Mi abuela, la más resistente
Los años que viví en Ferrol, especialmente los últimos, pasé mucho tiempo con mi abuela Isabel. Me gustaba ir a su casa y hablar con ella de su vida, de las cosas que no le gustaban o no entendía de la vida moderna y de lo que quería yo para mi vida.
Cuando estudiaba en la universidad su casa era mi primera parada al regresar a la ciudad, con un estupendo plato esperándome en la mesa aunque no fuese hora de comer.
Siempre me pareció una mujer que se ocultaba en una fachada que otros había creado para ella. Una fachada poco amable de obligaciones y servicio a los demás en la que sólo aparecía como positivo su bondad y sacrificio. Y en Isabel había mucho más. De hecho, es la primera resistente de mi vida. La primera mujer que me enseñó que resistimos en la medida que podemos, de nuestras circunstancias, de nuestras alianzas. Y con un sinfín de estrategias que no parecen heroicas pero que lo son.
Isabel resistió a la pérdida de su familia, al maltrato, al interminable trabajo de cuidados, a una sociedad extremadamente patriarcal que la ocultó tras mi abuelo.A la falta de espacio para ser ella.

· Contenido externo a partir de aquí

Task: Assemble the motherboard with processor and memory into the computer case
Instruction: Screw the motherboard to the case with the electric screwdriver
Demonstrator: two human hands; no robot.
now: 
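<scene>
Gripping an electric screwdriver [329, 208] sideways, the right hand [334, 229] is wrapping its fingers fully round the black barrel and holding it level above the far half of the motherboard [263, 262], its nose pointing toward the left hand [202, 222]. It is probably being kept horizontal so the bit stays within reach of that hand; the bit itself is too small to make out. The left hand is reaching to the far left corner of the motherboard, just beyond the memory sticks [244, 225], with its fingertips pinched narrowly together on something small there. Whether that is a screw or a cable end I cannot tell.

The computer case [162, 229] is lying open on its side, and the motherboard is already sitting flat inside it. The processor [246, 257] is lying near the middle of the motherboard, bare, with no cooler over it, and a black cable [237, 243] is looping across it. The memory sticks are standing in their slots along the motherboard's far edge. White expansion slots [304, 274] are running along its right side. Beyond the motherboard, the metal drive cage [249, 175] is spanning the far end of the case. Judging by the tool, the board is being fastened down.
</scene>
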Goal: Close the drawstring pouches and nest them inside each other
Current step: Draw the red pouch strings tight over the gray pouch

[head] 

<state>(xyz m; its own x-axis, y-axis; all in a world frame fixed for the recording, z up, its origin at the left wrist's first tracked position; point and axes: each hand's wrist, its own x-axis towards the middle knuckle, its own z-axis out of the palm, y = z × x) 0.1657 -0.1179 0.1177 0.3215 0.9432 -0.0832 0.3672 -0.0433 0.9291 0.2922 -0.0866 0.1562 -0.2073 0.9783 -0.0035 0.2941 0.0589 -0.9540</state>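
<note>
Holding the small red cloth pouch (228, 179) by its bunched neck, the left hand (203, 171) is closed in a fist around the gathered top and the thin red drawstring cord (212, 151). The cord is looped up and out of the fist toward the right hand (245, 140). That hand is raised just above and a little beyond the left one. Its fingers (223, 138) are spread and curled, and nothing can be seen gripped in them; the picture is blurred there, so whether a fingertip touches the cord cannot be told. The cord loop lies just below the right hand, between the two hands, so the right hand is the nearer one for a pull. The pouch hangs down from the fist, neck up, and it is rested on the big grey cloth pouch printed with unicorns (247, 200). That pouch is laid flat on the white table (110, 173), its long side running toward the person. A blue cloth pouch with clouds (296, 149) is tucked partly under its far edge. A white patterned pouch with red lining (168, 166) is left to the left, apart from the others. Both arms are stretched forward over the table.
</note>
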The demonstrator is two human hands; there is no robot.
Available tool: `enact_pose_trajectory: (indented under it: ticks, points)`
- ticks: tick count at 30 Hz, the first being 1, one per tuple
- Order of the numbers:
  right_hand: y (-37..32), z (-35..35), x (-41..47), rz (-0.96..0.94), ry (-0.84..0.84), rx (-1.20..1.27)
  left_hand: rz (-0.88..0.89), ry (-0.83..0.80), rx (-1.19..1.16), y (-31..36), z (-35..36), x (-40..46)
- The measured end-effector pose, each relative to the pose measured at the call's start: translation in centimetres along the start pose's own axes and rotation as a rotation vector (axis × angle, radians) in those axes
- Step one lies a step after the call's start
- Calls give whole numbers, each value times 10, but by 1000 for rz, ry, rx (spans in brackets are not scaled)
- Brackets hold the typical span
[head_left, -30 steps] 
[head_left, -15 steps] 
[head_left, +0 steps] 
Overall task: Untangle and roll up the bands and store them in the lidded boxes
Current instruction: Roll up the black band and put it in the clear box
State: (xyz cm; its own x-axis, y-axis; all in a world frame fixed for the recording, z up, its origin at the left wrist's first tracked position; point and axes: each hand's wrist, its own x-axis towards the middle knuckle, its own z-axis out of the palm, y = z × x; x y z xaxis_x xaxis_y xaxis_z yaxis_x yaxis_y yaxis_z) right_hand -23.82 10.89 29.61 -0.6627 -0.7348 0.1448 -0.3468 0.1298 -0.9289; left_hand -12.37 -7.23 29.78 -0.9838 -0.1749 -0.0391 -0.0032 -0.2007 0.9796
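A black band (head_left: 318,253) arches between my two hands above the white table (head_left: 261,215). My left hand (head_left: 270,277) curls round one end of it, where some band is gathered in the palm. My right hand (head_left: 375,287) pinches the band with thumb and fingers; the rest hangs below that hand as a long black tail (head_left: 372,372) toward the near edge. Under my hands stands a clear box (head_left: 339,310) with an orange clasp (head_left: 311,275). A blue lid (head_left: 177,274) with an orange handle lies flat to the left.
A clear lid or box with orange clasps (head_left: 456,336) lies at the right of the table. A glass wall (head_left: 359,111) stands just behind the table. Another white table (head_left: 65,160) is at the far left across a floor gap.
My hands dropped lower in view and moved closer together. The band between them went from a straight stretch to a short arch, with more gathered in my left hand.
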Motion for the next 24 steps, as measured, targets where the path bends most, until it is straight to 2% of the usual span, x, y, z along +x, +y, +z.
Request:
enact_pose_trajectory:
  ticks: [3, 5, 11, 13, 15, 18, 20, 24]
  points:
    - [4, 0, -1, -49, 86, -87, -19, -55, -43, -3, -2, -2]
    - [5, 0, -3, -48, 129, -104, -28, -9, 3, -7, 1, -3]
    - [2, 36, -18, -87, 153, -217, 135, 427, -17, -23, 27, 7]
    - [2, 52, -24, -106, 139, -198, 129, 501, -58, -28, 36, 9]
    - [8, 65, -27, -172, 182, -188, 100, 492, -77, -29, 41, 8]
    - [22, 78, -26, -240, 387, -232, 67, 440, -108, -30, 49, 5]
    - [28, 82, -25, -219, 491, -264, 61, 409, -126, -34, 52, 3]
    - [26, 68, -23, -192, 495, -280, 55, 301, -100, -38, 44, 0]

Se quedó huérfana muy pequeña, así que la separaron de su hermano y la llevaron a vivir a casa de su tía. Su tía, tan rica como tacaña, le dio muy mala vida hasta que llegó su abuelo a sacarle de esa casa.
Me contó mil veces que le hacían ponerse unos zapatos que ya no le servían hasta que le sangraban los pies, que se subía a los árboles para tomar fruta sin que le viesen y cómo se escondía en los armarios de la cocina para que no le pegaran. Recordaba perfectamente las palizas que esa mujer le daba, de las que sobrevivió de milagro. Es por eso que, aunque su abuelo era un desconocido, fue también un salvador.
De su niñez era ese periodo con la “Tía Furias” el que se imponía en sus recuerdos, junto con el dolor que le supuso el que le obligaran a besar de niña a su madre muerta.
Se casó a los 18 años y su vida adulta se centró en el trabajo de cuidados. 6 hijos/as, una nuera con discapacidad, su suegro, su marido y varias nietas. Decía que cuando sus hijos/as eran pequeños/as no dormía de tanto trabajo que tenía. En cocinar, limpiar, cuidar… pasó mucho tiempo. Una perfeccionista en una sociedad muy exigente para las mujeres.
A veces recordaba con pena su destino, “toda la vida trabajando”, decía, aunque la mayor parte del tiempo contaba los momentos más agradables: como cuando conoció a mi abuelo, cuando él le agarraba la mano a escondidas, las acampadas de verano con la familia, lo bueno que era el bisabuelo, los encuentros con su hermano…
Me gustaba contarle como veía yo el mundo, sin mentiras e hipocresías. Sabía que a ella lo que le importaba era que yo estuviese bien a pesar de que esto fuera viviendo de forma muy diferente a lo que ella conocía como correcto. Le gustaba confrontar su conocimiento y sus valores.
Un día, hablando de relaciones de pareja me dijo, “pues a mí no me gustaría que estuvieses un día con uno y otro día con otro”, a lo que yo respondí “no te preocupes abuela, yo no te lo pensaba contar”. Siempre se reía ante mis provocaciones con una complicidad única.
Años más tarde, cuando yo estaba en la universidad, surgió un rumor de que yo estaba embarazada. Mi abuela comentaba que bueno, que no sería algo tan grave, que yo ya era una adulta. Una prima mía le respondió “pero abuela, si María no tiene novio”, a lo que ella dijo “novio no, pero ella siempre dice que tiene muchos amigos”- Me eché a reír a carcajadas cuando me lo contaron. Se las sabía todas.
La casa de mi abuela era para mí una isla en una ciudad en la que yo me sentía marciana. Un rincón donde podía ser yo dejándola ser a ella. Ella, y no esa fachada ajena.
Isabel resistió con cariño y dulzura a una vida difícil en la que tenía pocos espacios para ser la protagonista.En la mía sí lo fue.